Permissões para políticas de alertas com base em registros
Para criar e gerenciar políticas de alertas com base em registros, um principal precisa das os seguintes papéis do Logging e do Monitoring :
-
Para ter as permissões necessárias para ler registros e gerenciar regras de notificação do Logging, peça ao administrador para conceder a você Papel do IAM Administrador do Logging (
roles/logging.admin
) no projeto.Esse papel predefinido contém as permissões necessárias para ler registros e gerenciar regras de notificação do Logging. Para conferir as permissões exatas necessárias, expanda a seção Permissões necessárias:
Permissões necessárias
As seguintes permissões são necessárias para ler registros e gerenciar regras de notificação do Logging:
-
logging.queries.listShared
-
logging.queries.getShared
-
-
Para ter as permissões necessárias para gerenciar políticas de alertas com base em registros e os canais de notificação delas, peça ao administrador para conceder a você os seguintes papéis do IAM no projeto:
-
Editor de AlertPolicy do Monitoring (
roles/monitoring.alertPolicyEditor
) -
Editor do canal de notificação do Monitoring (
roles/monitoring.notificationChannelEditor
)
Esses papéis predefinidos têm as permissões necessárias para gerenciar políticas de alertas com base em registros e os respectivos canais de notificação. Para conferir as permissões exatas necessárias, expanda a seção Permissões necessárias:
Permissões necessárias
As seguintes permissões são necessárias para gerenciar políticas de alertas com base em registros e os respectivos canais de notificação:
-
logging.queries.listShared
-
logging.queries.getShared
-
Editor de AlertPolicy do Monitoring (
-
Para ter as permissões necessárias para criar uma política de alertas na Google Cloud CLI, peça ao administrador para conceder a você Consumidor do Service Usage (
roles/serviceusage.serviceUsageConsumer
) no seu projeto.Esse papel predefinido contém as permissões necessárias para criar uma política de alertas na Google Cloud CLI. Para conferir as permissões exatas necessárias, expanda a seção Permissões necessárias:
Permissões necessárias
As seguintes permissões são necessárias para criar uma política de alertas na Google Cloud CLI:
-
logging.queries.listShared
-
logging.queries.getShared
-
Escopos de acesso do Logging
Escopos de acesso são o método legado de especificar permissões para as contas de serviço nas instâncias da VM do Compute Engine.

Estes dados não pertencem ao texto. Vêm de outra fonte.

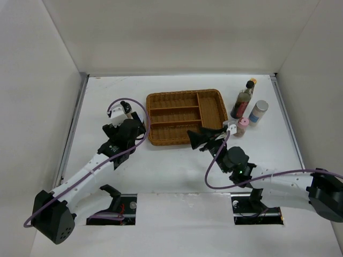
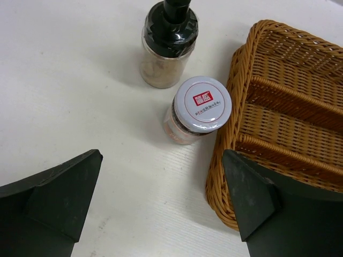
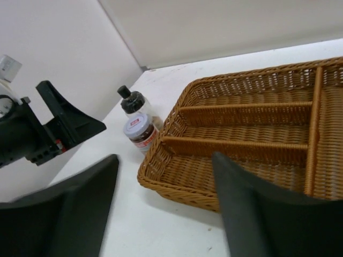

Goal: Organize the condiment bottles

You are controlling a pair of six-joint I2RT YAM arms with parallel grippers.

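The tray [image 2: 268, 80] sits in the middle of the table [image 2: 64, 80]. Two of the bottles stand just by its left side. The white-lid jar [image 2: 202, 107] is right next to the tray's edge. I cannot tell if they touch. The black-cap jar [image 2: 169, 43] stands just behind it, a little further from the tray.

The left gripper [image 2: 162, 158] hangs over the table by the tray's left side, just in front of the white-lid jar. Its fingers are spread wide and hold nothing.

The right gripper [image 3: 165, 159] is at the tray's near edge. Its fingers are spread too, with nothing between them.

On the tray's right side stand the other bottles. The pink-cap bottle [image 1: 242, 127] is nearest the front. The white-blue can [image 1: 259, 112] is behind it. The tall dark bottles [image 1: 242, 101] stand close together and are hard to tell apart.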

Os seguintes escopos de acesso se aplicam à API Logging:
Escopo de acesso | Permissões concedidas |
---|---|
https://www.googleapis.com/auth/logging.read | roles/logging.viewer |
https://www.googleapis.com/auth/logging.write | roles/logging.logWriter |
https://www.googleapis.com/auth/logging.admin | Acesso total à API Logging. |
https://www.googleapis.com/auth/cloud-platform | Acesso total à API Logging e a todas as outras APIs do Google Cloud ativadas. |
Para informações sobre como usar esse método legado para definir os níveis de acesso das suas contas de serviço, consulte Permissões da conta de serviço.